A tu więcej o pieśni:

Pieśń Zamaskowanego (Grímnismál) to monolog Odyna w opałach – i to dosłownych, ponieważ bóg nie tylko wpadł w tarapaty, ale jest przypalany ogniem. Oczywiście, jak przystało na boga, zdoła się z tych opresji wykaraskać. A jako bóg wojen, noszący przydomek Straszliwy, ostatecznie zemści się na swoim prześladowcy. Zemsta jednak nie będzie szczególnie okrutna, bo Geirrod, król, który kazał przypalać nieznanego, zamaskowanego podróżnika, to w rzeczywistości wychowanek samego Odyna. Więcej fabuły zdradzać nie będę – przeczytajcie sami.

Grímnismál to część Codex Regius, spisanego w XIII wieku. Składa się z 54 strof oraz wstępu i zakończenia napisanych prozą. Strofy zostały napisane w metrum ljóðaháttr (dwa krótkie wersy, jeden dłuższy, potem powtórka), jednak nie zawsze są regularne. Przypomnę, że ljóðaháttr pełni m.in. funkcję magiczną, a niektórzy badacze (Ilya Svernov za Olgą Smirnitskayą, 2011; zob. też Mattioli, 2017) twierdzą, że to właśnie magia tych wersów ratuje Odyna. Szczególnie strofa 45, zawierająca magiczne powtórzenia (zob. opis podobnego zabiegu w "Pieśni o Wikłaczu"), uznawana jest za czarodziejski trik, dzięki któremu Odyn się uwalnia. Badacze często zestawiają Pieśń Zamaskowanego z Przepowiednią wieszczki – tam podobne treści przekazywane są innym jednak rytmem. Wieszczka używa zwykłego, narracyjnego, fornyrðislag, ponieważ jedynie opowiada historię i nie ma powodów do strachu ani walki.

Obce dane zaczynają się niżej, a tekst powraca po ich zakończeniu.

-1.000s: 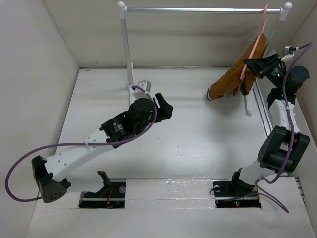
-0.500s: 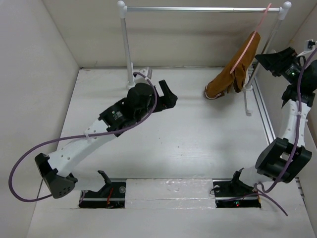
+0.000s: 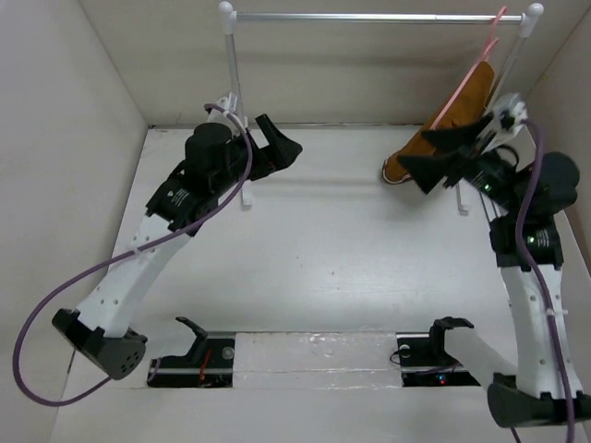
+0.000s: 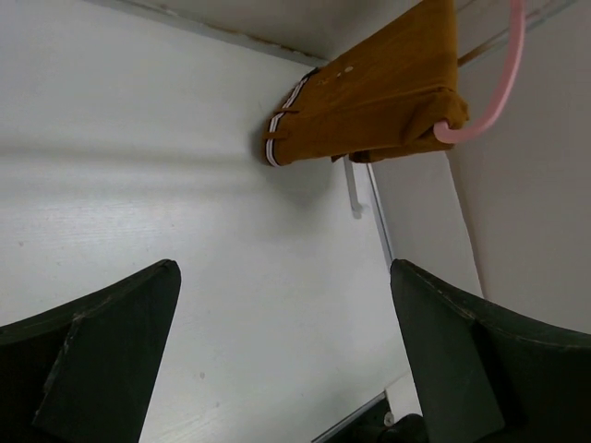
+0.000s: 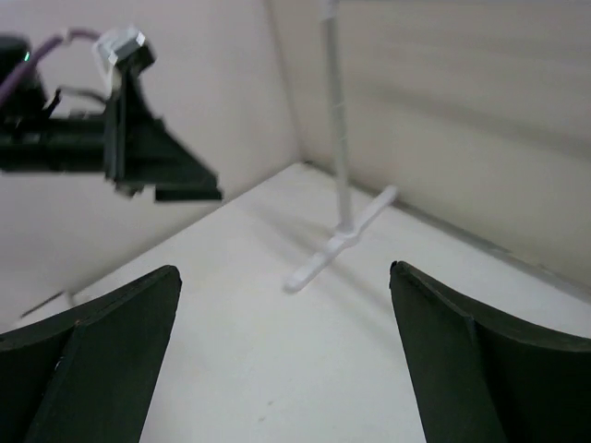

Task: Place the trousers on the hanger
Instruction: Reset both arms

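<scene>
Hovering near the rail's (image 3: 369, 17) left post, the left gripper (image 3: 288, 148) is spread and empty. Further right, the trousers (image 4: 369, 101) drape over the hanger (image 4: 518, 28), hooked at the rail's right end. The right gripper (image 3: 416, 150), also spread, holds nothing just beside them. Hanging looks done, so next both arms should retreat without snagging cloth.

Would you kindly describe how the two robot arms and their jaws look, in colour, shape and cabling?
Both the left arm and the right arm have white tube-like links joined by bulky black joint housings. Each ends in two dark, flat, wedge-shaped jaws. A thin purple cable loops loosely along each arm.
</scene>
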Available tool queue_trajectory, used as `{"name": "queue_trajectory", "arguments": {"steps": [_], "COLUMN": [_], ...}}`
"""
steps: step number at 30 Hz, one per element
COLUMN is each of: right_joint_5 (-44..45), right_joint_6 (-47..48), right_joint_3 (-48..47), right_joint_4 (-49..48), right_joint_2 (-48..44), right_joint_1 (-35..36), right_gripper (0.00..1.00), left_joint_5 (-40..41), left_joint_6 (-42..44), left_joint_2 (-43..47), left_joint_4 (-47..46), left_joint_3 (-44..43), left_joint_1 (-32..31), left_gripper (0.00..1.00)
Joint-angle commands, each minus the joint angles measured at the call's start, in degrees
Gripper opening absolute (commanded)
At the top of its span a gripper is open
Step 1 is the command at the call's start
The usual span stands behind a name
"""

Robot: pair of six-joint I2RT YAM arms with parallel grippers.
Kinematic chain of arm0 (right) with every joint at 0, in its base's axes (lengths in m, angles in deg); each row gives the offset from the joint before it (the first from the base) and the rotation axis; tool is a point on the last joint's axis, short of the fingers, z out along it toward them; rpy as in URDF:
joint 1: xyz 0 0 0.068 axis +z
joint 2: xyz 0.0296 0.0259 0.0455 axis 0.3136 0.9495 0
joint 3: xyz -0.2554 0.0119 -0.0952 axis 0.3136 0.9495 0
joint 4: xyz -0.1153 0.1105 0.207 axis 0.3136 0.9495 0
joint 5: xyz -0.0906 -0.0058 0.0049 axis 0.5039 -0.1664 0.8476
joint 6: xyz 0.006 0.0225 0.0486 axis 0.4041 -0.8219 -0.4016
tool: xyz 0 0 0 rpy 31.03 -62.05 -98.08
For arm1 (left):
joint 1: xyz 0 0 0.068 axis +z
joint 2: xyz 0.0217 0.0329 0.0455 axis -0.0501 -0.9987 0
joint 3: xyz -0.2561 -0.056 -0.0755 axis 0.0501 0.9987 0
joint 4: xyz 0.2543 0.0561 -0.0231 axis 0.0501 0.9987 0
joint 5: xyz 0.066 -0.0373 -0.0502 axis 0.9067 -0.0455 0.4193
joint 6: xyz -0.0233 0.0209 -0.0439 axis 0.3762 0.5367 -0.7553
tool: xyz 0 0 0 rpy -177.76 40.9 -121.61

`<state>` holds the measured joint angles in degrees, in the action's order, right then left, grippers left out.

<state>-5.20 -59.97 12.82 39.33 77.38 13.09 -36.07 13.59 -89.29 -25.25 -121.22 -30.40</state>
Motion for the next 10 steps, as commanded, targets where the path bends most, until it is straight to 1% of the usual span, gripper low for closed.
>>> {"name": "queue_trajectory", "arguments": {"steps": [1,2,3,4,5,6,7,8,9,10], "right_joint_5": [7.3,10.6,12.3,13.8,17.3,19.4,21.2,25.5,25.5,26.6], "right_joint_6": [10.5,12.3,15.1,16.3,17.0,17.7,17.8,17.8,17.5,17.1], "right_joint_3": [7.6,9.0,10.7,14.5,16.5,18.3,21.7,23.8,23.8,24.1], "right_joint_4": [6.3,11.3,13.2,14.9,18.2,20.2,21.7,25.1,25.1,25.6], "right_joint_2": [-5.3,-6.5,-7.7,-9.0,-11.8,-13.2,-14.6,-17.6,-17.7,-18.4], "right_joint_1": [12.6,15.3,17.6,22.1,24.0,25.7,27.2,30.6,30.7,31.5], "right_gripper": [1.00,1.00,1.00,1.00,1.00,1.00,1.00,1.00,1.00,1.00], "left_joint_5": [1.3,1.8,1.8,1.8,4.0,4.0,4.0,3.8,3.8,4.0], "left_joint_6": [1.3,1.3,1.3,1.2,0.9,0.6,0.6,-0.1,-0.7,-1.2], "left_joint_2": [7.0,9.4,10.5,11.9,14.4,15.8,17.2,20.5,20.6,21.3], "left_joint_4": [-2.7,-2.8,-2.7,-2.5,-2.3,-2.4,-2.9,-3.5,-3.5,-3.8], "left_joint_3": [3.8,5.3,6.9,10.5,12.4,14.7,19.0,23.0,23.0,25.5], "left_joint_1": [0.4,0.4,0.4,0.4,0.4,0.4,0.4,0.4,0.4,0.4], "left_gripper": [0.94,0.94,0.93,0.93,0.93,0.94,0.93,0.93,0.94,0.95]}}
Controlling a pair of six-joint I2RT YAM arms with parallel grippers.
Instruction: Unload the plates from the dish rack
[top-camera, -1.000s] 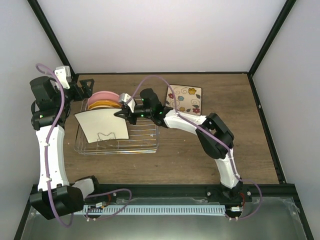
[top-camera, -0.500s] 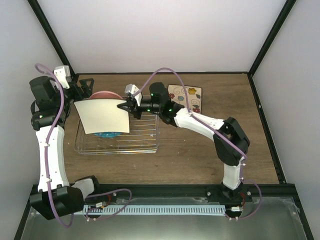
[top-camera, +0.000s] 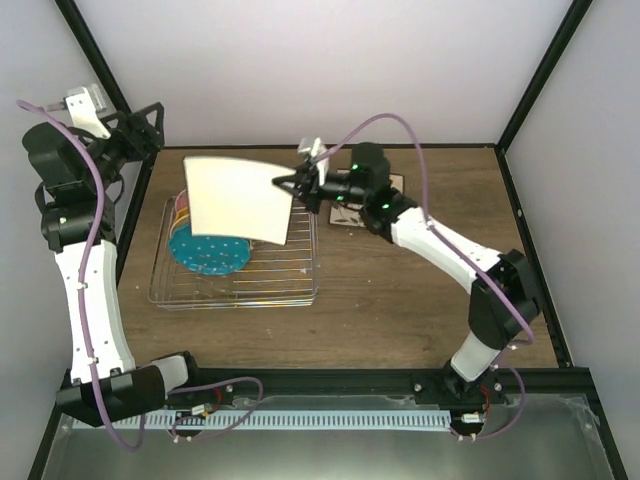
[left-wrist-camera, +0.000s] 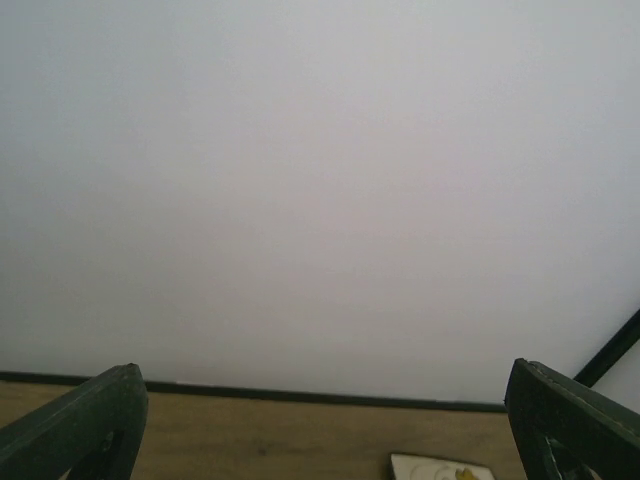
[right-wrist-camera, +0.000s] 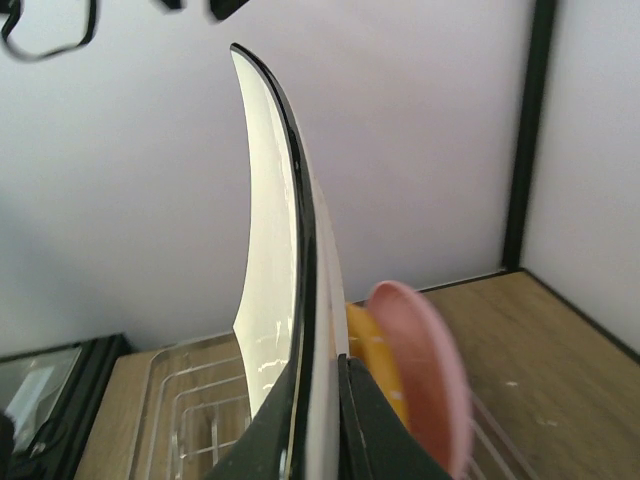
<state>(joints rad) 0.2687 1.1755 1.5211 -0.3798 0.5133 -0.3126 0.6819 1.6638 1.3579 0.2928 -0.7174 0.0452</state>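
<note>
**A:** Where is the square plate (top-camera: 238, 198) right now?

**B:** In the air over the rack (top-camera: 232, 299), plain white back facing up in the overhead view. The right end effector (top-camera: 292, 184) is clamped on its right edge. The wrist view shows the plate edge-on, with one finger (right-wrist-camera: 282, 430) pressed to each side of the rim.

**A:** Is it touching the rack at all?

**B:** It doesn't look so. It hangs above the back half, tilted, and in the overhead view its lower edge overlaps the teal plate (top-camera: 208, 252).

**A:** And that teal one?

**B:** It leans in the left part of the rack, dotted face showing. The right wrist view shows two more behind the held plate. There is an orange plate (right-wrist-camera: 370, 352) with pale dots, then a pink plate (right-wrist-camera: 424, 372) just beside it, both standing on edge.

**A:** What about the left arm?

**B:** It is raised high near the back left corner, well apart from the rack. The left end effector (top-camera: 146, 128) is spread wide and empty. Its camera mostly shows the wall, with one dark finger at each bottom corner.

**A:** Anything on the counter (top-camera: 400, 300) itself?

**B:** A flowered plate (left-wrist-camera: 432, 467) lies flat to the right of the rack, mostly hidden under the right arm from above.
</note>
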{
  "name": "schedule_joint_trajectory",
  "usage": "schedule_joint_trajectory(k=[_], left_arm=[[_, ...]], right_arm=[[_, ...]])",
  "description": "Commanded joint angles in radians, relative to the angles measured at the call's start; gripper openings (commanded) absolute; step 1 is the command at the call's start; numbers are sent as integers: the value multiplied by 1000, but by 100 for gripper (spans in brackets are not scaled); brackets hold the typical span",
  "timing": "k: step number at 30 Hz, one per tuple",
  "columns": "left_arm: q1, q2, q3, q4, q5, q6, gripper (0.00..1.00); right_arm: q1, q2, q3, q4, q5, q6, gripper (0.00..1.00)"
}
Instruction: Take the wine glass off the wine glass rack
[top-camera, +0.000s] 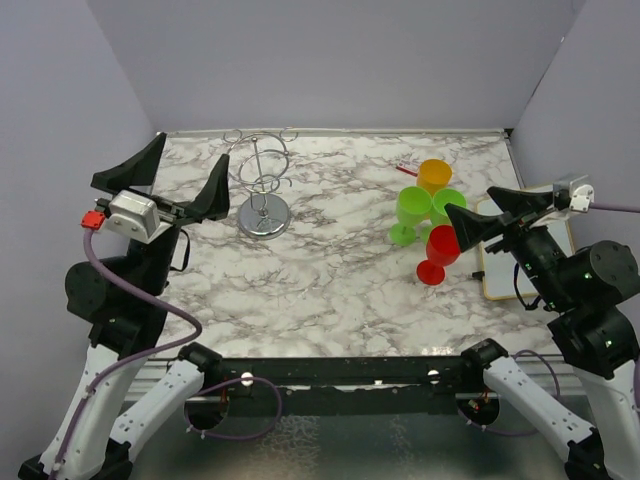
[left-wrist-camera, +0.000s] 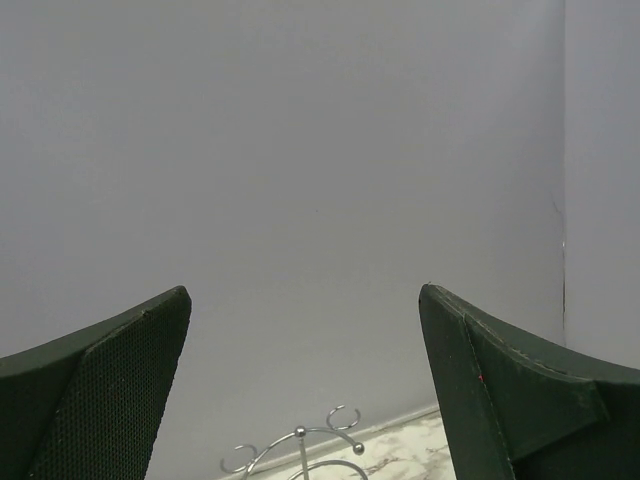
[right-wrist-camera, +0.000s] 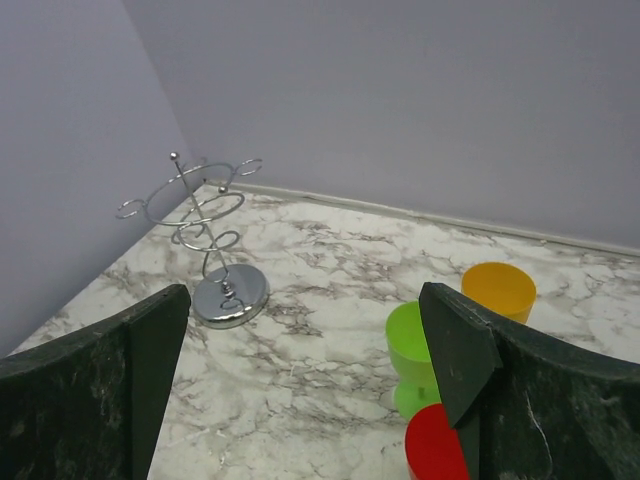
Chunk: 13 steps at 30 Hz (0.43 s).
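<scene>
Wine glass rack: chrome, standing upright on its round base at the far left of the marble table, looped wire arms on top.
Red wine glass: upright on the table at the right side, well apart from the rack. It is just beside the right gripper's lower finger, and from above I cannot tell whether they touch.
Green wine glasses: two, upright, close together just behind the red one.
Orange wine glass: upright, furthest back in the cluster.
Left gripper: jaws spread fully wide, nothing between them. It is raised near the rack's left side and aimed at the back wall, so its wrist view catches only the rack's top loops, low in the frame.
Right gripper: jaws spread fully wide, holding nothing. It sits at the right edge by the cluster of glasses, facing across the table toward the rack.
White board: flat on the table under the right arm, possibly a small whiteboard.
</scene>
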Motion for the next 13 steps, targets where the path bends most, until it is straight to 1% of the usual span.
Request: schedule_joint_trajectory(k=[1,8,9,11,13], left_arm=[[4,-35,-20,4,7,-11,99],[4,-75,-52,4,7,-11,99],[3,-75,-54,4,7,-11,99],[3,-74,-53,4,7,-11,99],[4,-73,-54,4,7,-11,99]], right_arm=[[7,28,25,-19,-3,-2,100],[7,33,44,-17,8,0,100],[7,24,35,-28,18,0,100],[7,-8,-18,27,20,-12,100],[6,2,-7,2,34,-15,100]])
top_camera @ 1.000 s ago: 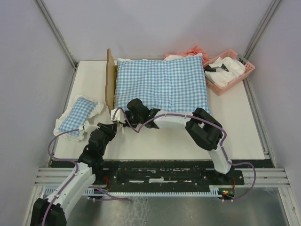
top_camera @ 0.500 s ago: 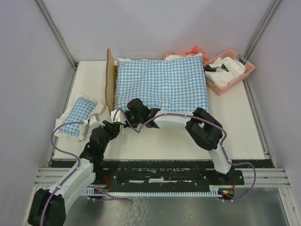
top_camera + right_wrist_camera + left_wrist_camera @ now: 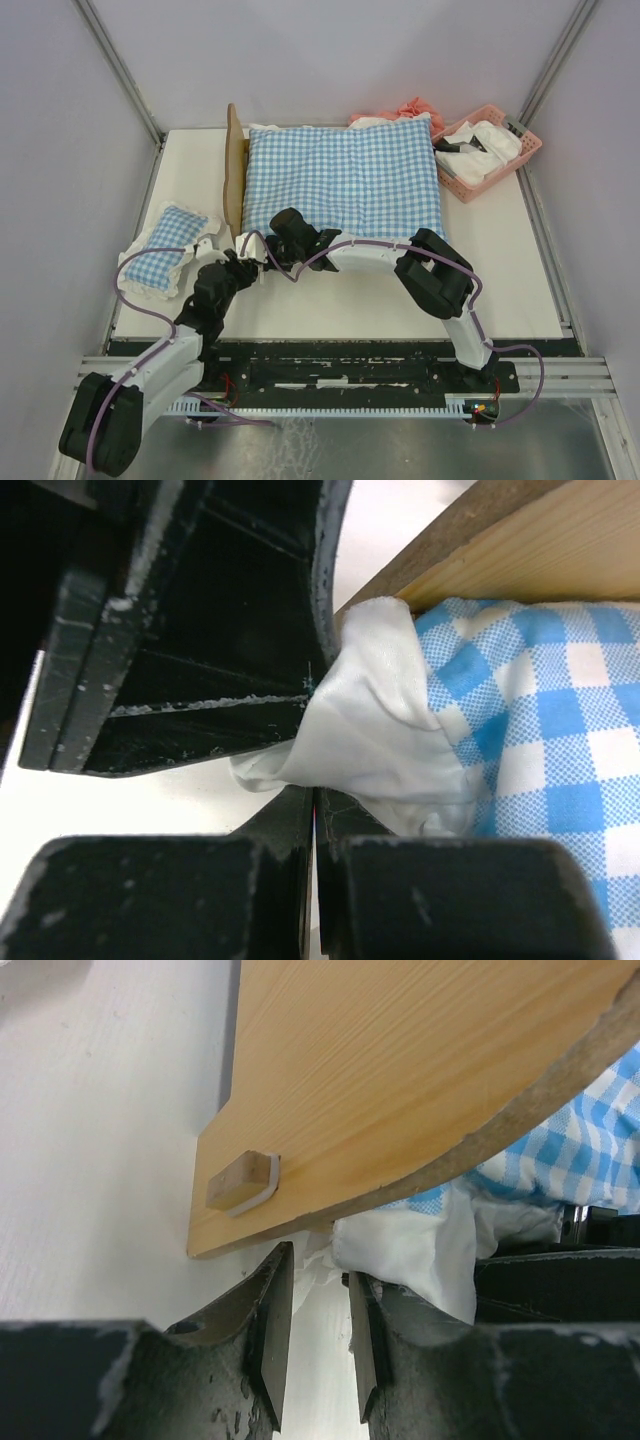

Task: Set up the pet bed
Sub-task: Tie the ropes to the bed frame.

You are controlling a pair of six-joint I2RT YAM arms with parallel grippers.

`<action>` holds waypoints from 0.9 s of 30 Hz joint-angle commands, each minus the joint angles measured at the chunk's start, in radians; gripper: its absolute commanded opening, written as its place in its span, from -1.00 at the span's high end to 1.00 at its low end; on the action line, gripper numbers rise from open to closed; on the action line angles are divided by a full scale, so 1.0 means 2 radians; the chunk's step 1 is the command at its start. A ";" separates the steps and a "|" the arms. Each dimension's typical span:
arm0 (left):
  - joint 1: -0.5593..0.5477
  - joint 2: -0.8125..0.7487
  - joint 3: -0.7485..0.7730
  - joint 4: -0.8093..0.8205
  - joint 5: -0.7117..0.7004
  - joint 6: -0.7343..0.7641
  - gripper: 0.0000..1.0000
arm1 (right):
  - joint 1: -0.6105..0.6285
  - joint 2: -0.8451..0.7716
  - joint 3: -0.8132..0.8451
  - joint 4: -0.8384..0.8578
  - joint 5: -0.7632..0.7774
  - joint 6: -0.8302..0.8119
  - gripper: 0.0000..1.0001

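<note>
Two grippers: both crowd the near corner of the bed (image 3: 236, 190) by the headboard (image 3: 420, 1080), almost touching each other
Bed: stands left of centre on the table (image 3: 400, 300), headboard on its left side, base hidden under the cushion (image 3: 345, 180)
Right gripper (image 3: 312, 802): jaws pinched flat on the white frill (image 3: 365, 725) at the cushion corner
Left gripper (image 3: 317, 1265): jaws a narrow gap apart, frill bunched at their mouth just under the headboard edge, no clamp showing
Step, my guess: tucking the cushion corner down into the bed beside the headboard
Cushion risk: a pull by the right gripper with the frill pinched could drag the whole cushion off square, since it looks to lie loose on the bed
Frill risk: thin trim may slip out of the pinch or stretch, because the grip is on the trim only and not on the padded body
Headboard risk: left fingers sit just below the headboard edge, so a rise or push there may tip or shove the bed, which looks light, across the table
Crowding risk: grippers are so near that a move by one may knock the other
Snag risk: frill may get trapped between headboard and left finger and catch on the way out
Pillow (image 3: 165, 250): on the table left of the bed, near the left gripper, a sideways swing may sweep it
Basket (image 3: 500, 160): far right corner, well apart, no threat
Unclear: whether the cushion corner is seated in the bed, hidden by the grippers
</note>
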 commanded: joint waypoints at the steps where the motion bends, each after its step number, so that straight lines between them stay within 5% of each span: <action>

Odyn natomiast posługuje się ljóðaháttr, dążąc do magicznego zwycięstwa. Treści obu pieśni są podobne i obie stanowią źródła wiedzy o kosmologii nordyckiej – o bogach, drzewie Yggdrasil, powstaniu świata itd. W Pieśni Zamaskowanego znajdziemy jednak także wyjątkowe informacje:

  1. opisy wszystkich dwunastu boskich siedzib i ich władców,
  2. nazwy rzek podziemnych wypływających ze źródła Hvergelmir, znajdującego się pod jesionem Yggdrasil,
  3. imiona stworzeń zamieszkujących okolice tegoż jesionu,
  4. listę imion Odyna.

Ze względu na długie listy imion i nazw, a także dydaktyczną wartość tekstu, pieśń doczekała się wielu interpretacji. Niektórzy uważali ją za tekst edukacyjny, do którego dodano fabułę, inni z kolei stawiali akcję na pierwszym miejscu, uważając listy za późniejsze dodatki, które można by usunąć. Jeszcze inni dostrzegali w tym tekście całość, gdzie wyliczenia są istotną częścią fabuły, prowadzącą do ostatecznego zwycięstwa Odyna. Istnieją co najmniej dwie główne teorie na temat pieśni. Jedna mówi, że tekst jest formą inicjacji Agnara, syna Geirroda, przygotowującą go do roli władcy. Według niektórych przekazów wiedza jest niezbędna do sprawowania władzy (zob. Pieśń Hyndli). Odyn przekazuje ją Agnarowi, podobnie jak Hyndla przekała wiedzę Ottarowi, by mógł przejąć władzę. Druga teoria sugeruje, że przypalanie ogniem było rodzajem rytuału szamańskiego, mającego wprowadzić w trans i zdobyć wiedzę tajemną – choć wydaje się, że Odyn już ją posiadał (zob. Starý, 2012). Tekst interpretowano także jako widowisko, rodzaj spektaklu odbywającego się w salach biesiadnych władców.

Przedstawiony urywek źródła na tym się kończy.